Saturday, June 1, 2019

Disneyland Manages Wait Times at the New Star Wars: Galaxy’s Edge

Disney's now gone all woke with corporate social justice policies, and CEO Bob Igor's a fool.

But their crowd management techniques for the new attraction are definitely putting paying customers first. Everything's pricey, but heh, you gotta pay the price to feel nice.

At LAT, "Star Wars: Galaxy's Edge forces Disney to tap eons of crowd-control expertise":

Disneyland first wrestled with crowding on opening day in 1955 when restaurants ran out of food and drinks, lines formed at the bathrooms and visitors sneaked in with counterfeit tickets.

In the 1960s, Disneyland pioneered the use of stanchions and tape to create switchback queues for waiting visitors and provided entertainment to pass the time. The park took another swipe at the problem two decades ago, when it introduced “Fastpass,” the virtual queueing system.
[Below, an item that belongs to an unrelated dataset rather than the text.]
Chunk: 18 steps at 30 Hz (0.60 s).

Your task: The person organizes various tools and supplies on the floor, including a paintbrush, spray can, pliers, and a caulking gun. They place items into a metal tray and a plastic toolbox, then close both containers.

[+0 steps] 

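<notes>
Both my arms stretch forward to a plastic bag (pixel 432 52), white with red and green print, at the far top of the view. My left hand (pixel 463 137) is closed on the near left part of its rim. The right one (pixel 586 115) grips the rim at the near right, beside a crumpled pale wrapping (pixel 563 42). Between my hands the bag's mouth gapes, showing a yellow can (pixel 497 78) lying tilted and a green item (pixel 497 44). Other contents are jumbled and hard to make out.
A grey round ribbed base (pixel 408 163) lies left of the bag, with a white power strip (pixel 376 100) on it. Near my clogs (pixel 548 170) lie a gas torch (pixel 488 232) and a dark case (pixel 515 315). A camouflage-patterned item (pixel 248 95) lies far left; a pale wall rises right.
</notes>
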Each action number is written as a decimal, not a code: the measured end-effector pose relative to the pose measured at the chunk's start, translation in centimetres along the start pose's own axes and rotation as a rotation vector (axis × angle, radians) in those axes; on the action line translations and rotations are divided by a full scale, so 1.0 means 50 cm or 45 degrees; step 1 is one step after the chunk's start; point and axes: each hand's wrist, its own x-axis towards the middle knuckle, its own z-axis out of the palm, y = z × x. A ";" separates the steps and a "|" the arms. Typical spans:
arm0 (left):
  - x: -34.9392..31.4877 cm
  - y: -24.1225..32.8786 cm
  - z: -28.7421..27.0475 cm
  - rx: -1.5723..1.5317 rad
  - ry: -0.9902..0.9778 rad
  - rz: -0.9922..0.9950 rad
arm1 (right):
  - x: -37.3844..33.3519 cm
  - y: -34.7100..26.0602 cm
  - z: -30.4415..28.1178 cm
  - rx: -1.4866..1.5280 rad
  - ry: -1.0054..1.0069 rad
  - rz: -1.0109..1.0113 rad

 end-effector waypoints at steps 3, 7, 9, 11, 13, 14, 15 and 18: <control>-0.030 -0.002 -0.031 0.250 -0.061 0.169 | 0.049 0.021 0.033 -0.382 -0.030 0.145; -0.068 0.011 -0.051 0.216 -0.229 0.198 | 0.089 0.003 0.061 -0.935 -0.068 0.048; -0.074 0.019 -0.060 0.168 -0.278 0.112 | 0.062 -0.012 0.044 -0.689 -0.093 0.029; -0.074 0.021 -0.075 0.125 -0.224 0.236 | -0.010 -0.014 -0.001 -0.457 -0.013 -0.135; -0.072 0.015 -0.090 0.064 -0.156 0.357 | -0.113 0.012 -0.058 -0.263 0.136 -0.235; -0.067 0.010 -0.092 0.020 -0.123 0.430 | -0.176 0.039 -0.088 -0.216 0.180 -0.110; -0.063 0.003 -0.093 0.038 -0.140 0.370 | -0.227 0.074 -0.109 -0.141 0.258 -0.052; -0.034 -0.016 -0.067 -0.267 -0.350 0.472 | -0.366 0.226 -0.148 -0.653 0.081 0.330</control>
But the opening this weekend of the biggest expansion in park history — the 14-acre Star Wars: Galaxy’s Edge — pushed Walt Disney Co. to launch perhaps its most comprehensive crowd-easing effort yet, in effect acknowledging that the 18.7 million people estimated to have visited Disneyland last year is a record primed for breaking.

“It’s always been an area of work for us because we know intuitively that it does impact the experience,” said Kris Theiler, vice president of Disneyland Park. ”By coming at it from a comprehensive perspective, we’re able to make some really big impacts.”

On Friday, the first day that the expansion was opened to the public, the hard-core Star Wars fans for the most part moved about the $1-billion land with ease. But the lines to the only operating ride as well as the cantina and the most anticipated shops — attractions in their own right — fluctuated from brief to excruciatingly long.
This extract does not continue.